• TASK PROMPT:
Return the full listing, so that each line matches the original exactly.

- - - -

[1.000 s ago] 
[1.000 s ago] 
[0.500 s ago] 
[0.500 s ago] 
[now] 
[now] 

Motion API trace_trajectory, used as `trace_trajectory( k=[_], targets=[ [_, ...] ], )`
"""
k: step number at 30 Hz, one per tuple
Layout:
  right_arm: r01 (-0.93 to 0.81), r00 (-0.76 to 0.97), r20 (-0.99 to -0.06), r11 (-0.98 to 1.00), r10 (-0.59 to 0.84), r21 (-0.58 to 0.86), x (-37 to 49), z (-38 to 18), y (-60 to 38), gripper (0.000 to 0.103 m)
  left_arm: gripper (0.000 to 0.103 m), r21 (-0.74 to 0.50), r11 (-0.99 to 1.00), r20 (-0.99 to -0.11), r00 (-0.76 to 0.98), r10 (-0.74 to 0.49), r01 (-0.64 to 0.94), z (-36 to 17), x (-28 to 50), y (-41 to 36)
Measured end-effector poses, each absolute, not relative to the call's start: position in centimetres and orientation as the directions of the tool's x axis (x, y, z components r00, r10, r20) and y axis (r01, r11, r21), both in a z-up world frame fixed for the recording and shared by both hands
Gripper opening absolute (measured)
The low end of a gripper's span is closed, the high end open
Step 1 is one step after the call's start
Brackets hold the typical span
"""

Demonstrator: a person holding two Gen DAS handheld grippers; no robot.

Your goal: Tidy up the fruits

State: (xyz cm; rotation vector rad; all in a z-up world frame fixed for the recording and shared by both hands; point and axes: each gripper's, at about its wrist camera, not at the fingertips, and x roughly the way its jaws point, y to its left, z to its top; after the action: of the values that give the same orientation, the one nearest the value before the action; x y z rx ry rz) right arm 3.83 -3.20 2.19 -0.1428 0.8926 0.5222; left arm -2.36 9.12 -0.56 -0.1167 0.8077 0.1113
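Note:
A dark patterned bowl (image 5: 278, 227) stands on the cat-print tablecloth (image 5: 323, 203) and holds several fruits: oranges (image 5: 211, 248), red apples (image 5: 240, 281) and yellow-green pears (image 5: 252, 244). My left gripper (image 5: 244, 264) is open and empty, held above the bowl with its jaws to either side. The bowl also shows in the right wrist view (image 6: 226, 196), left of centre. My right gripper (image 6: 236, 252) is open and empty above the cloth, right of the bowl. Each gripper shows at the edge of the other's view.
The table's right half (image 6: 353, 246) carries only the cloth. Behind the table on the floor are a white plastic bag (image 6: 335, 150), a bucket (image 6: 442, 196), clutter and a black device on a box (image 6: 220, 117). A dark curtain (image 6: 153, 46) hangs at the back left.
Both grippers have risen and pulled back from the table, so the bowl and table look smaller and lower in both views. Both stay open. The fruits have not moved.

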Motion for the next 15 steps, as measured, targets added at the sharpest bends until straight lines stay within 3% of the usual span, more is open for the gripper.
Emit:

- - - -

• SOLUTION TO THE PROBLEM:
[1.000 s ago] 
[1.000 s ago] 
[0.500 s ago] 
[0.500 s ago] 
[now] 
[now] 

Motion API trace_trajectory, used as `trace_trajectory( k=[_], targets=[ [_, ...] ], )`
"""
k: step number at 30 Hz, one per tuple
Layout:
  right_arm: r01 (-0.93 to 0.81), r00 (-0.76 to 0.97), r20 (-0.99 to -0.06), r11 (-0.98 to 1.00), r10 (-0.59 to 0.84), r21 (-0.58 to 0.86), x (-37 to 49), z (-38 to 18), y (-60 to 38), gripper (0.000 to 0.103 m)
  left_arm: gripper (0.000 to 0.103 m), r21 (-0.74 to 0.50), r11 (-0.99 to 1.00), r20 (-0.99 to -0.11), r00 (-0.76 to 0.98), r10 (-0.74 to 0.49), r01 (-0.64 to 0.94), z (-36 to 17), x (-28 to 50), y (-41 to 36)
Measured end-effector poses, each absolute, not relative to the call's start: position in centimetres and orientation as the directions of the tool's x axis (x, y, z components r00, r10, r20) and y axis (r01, r11, r21), both in a z-up world frame fixed for the recording and shared by both hands
Gripper opening absolute (measured)
The low end of a gripper's span is closed, the high end open
Step 1 is one step after the call's start
Brackets hold the typical span
"""

Demonstrator: a person holding two Gen DAS handheld grippers; no robot.

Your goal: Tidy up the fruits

State: (xyz cm; rotation vector rad; all in a z-up world frame fixed for the recording and shared by both hands; point and axes: each gripper's, at about its wrist camera, not at the fingertips, and x roughly the way its jaws point, y to its left, z to its top; after the action: of the values that give the same orientation, the one nearest the value before the action; x y z rx ry rz) right arm 3.83 -3.20 2.19 -0.1428 0.8926 0.5222; left arm -2.36 9.12 -0.56 -0.1167 0.8077 0.1113
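Note:
A dark patterned bowl (image 5: 278, 227) stands on the cat-print tablecloth (image 5: 323, 203) and holds several fruits: oranges (image 5: 211, 248), red apples (image 5: 240, 281) and yellow-green pears (image 5: 252, 244). My left gripper (image 5: 244, 264) is open and empty, held above the bowl with its jaws to either side. The bowl also shows in the right wrist view (image 6: 226, 196), left of centre. My right gripper (image 6: 236, 252) is open and empty above the cloth, right of the bowl. Each gripper shows at the edge of the other's view.
The table's right half (image 6: 353, 246) carries only the cloth. Behind the table on the floor are a white plastic bag (image 6: 335, 150), a bucket (image 6: 442, 196), clutter and a black device on a box (image 6: 220, 117). A dark curtain (image 6: 153, 46) hangs at the back left.
Both grippers have risen and pulled back from the table, so the bowl and table look smaller and lower in both views. Both stay open. The fruits have not moved.
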
Motion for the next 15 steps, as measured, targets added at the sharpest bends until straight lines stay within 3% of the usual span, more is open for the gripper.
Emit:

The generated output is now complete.